• **Problem**
If a line in the data holds the string "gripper", list it.

....

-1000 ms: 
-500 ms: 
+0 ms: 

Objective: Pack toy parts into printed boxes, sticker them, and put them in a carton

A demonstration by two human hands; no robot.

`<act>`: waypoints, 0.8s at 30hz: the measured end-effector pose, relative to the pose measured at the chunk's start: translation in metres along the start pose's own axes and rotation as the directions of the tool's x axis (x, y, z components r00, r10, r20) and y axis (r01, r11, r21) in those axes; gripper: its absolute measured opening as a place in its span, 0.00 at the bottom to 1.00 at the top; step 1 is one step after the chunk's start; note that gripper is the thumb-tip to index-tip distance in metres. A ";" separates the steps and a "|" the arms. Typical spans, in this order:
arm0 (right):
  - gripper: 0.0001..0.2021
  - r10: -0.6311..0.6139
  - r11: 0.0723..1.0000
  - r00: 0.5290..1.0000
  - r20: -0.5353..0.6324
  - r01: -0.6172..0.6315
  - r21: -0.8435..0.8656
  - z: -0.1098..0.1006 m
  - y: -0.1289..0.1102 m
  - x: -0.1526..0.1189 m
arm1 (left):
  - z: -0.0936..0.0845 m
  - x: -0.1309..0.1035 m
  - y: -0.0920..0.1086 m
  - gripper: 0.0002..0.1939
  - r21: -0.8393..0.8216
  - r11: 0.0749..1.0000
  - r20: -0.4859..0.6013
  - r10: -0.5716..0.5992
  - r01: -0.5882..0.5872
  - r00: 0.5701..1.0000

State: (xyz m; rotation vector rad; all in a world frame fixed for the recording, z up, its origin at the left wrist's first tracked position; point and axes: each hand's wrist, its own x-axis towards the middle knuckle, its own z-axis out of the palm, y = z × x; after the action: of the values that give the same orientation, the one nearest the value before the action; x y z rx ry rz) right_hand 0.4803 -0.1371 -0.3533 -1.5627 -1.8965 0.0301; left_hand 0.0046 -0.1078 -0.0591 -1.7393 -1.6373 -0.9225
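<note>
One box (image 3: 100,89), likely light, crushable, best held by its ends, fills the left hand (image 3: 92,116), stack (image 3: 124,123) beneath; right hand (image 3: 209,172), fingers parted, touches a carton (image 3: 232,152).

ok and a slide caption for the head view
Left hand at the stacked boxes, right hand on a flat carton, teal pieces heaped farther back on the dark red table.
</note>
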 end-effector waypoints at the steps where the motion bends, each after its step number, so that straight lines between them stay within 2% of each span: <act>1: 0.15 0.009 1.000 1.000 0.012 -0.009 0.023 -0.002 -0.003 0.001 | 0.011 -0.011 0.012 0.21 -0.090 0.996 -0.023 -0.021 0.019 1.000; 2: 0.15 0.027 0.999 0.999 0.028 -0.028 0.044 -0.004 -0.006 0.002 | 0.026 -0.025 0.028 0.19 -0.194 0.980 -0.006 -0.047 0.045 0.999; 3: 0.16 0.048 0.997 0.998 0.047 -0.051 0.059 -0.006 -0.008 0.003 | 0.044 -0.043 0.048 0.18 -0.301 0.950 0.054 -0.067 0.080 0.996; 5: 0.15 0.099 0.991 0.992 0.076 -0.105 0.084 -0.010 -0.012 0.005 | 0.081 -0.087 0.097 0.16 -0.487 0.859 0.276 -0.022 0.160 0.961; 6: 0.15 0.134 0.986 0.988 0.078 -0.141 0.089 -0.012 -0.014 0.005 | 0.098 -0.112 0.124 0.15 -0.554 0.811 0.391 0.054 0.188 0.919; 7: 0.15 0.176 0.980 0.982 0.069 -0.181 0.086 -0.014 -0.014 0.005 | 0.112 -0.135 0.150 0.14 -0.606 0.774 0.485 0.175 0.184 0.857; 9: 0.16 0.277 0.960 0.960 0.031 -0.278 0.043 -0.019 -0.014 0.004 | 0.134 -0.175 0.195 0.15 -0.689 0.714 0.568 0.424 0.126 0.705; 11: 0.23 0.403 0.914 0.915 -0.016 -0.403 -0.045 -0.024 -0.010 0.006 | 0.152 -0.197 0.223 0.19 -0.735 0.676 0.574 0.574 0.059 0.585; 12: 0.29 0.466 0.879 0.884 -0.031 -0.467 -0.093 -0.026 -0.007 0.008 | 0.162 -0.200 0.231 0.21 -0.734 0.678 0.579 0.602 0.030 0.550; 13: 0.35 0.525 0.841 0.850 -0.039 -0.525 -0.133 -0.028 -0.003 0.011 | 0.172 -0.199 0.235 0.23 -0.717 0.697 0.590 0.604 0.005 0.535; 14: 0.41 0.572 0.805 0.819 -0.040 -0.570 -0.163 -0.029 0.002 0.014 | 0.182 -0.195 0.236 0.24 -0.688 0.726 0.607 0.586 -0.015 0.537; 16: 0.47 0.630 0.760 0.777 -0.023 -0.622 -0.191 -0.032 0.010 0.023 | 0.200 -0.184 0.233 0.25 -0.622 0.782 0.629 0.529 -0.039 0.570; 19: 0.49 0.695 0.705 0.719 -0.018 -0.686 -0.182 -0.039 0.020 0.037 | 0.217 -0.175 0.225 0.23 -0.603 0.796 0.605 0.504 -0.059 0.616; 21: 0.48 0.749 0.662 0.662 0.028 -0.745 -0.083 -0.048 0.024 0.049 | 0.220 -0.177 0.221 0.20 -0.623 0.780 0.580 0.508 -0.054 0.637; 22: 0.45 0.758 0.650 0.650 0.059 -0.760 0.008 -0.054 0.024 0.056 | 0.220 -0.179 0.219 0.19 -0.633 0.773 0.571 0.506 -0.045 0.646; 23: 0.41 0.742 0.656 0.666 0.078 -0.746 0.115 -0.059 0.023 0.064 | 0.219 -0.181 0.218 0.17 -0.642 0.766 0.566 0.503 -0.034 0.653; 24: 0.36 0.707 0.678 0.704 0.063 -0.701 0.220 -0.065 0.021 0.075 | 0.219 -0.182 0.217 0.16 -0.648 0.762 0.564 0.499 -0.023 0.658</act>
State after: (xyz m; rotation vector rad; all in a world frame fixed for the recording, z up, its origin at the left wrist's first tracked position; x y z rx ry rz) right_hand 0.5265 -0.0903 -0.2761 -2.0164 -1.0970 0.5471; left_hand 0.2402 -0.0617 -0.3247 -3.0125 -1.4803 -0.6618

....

• **Solution to the problem**
`<act>`: waypoints, 0.8s at 30hz: the measured end-effector pose, relative to the pose measured at the chunk's start: translation in metres along the start pose's own axes and rotation as the directions of the tool's x axis (x, y, z components r00, r10, r20) and y axis (r01, r11, r21) in those axes; gripper: its absolute measured opening as a place in its span, 0.00 at the bottom to 1.00 at the top; step 1 is one step after the chunk's start; note that gripper is the thumb-tip to index-tip distance in metres. A ";" separates the steps and a "|" the arms. Typical spans, in this order:
  - gripper: 0.0001..0.2021
  - gripper: 0.0002..0.1939

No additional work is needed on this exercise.